▸ What the exercise asks: Where the line with "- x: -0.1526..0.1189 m" appears below, start writing out lines exactly, and finish with the line with "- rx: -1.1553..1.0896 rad", which is included; write out nothing else.

▸ Input data:
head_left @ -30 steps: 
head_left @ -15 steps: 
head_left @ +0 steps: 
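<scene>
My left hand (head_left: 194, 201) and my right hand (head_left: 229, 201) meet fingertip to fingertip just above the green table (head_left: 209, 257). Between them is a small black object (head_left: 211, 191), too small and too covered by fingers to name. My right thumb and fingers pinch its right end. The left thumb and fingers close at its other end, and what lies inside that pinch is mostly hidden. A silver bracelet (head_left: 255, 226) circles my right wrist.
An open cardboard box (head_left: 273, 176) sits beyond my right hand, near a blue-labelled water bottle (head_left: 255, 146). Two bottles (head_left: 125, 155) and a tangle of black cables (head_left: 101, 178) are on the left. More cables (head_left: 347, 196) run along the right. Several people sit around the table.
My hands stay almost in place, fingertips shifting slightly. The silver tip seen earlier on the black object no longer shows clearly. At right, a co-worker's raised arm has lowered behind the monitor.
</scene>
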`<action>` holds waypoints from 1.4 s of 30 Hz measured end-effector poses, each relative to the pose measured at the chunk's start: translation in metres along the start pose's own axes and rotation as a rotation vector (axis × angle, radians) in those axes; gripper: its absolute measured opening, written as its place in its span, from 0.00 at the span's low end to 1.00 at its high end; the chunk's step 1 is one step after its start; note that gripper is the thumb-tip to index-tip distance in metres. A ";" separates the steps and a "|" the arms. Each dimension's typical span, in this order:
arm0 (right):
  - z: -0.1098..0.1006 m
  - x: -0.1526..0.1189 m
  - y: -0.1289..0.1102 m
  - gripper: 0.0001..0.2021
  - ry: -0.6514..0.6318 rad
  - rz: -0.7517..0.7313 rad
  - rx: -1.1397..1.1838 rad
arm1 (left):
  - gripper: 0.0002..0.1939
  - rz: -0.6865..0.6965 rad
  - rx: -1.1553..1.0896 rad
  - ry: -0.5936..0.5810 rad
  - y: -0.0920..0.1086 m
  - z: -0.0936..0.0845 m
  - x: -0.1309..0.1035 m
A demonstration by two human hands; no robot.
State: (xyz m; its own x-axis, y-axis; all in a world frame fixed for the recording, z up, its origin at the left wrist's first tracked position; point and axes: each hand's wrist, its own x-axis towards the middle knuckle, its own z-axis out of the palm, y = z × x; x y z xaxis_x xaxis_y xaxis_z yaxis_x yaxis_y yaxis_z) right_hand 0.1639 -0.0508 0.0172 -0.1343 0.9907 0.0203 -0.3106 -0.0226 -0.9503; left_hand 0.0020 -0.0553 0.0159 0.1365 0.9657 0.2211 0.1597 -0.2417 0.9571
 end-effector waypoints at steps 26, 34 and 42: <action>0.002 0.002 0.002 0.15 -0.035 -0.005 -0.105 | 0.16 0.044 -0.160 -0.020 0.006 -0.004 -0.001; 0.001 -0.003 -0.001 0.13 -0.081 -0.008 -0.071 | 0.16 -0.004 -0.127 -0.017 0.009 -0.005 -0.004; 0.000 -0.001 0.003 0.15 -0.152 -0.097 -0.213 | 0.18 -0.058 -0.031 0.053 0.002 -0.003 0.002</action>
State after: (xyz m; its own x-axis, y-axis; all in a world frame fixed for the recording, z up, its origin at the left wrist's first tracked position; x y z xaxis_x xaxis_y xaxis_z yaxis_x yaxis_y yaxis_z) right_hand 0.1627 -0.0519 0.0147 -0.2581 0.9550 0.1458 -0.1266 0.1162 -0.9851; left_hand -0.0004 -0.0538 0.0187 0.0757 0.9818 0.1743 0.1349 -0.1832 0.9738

▸ Worked solution:
  - x: -0.1526..0.1189 m
  - y: -0.1289..0.1102 m
  - gripper: 0.0001..0.2021
  - ry: -0.6514..0.6318 rad
  - rz: -0.7517..0.7313 rad
  - rx: -1.1397..1.1838 rad
arm1 (left):
  - gripper: 0.0002..0.1939
  - rz: -0.6865..0.6965 rad
  - rx: -1.1553..1.0896 rad

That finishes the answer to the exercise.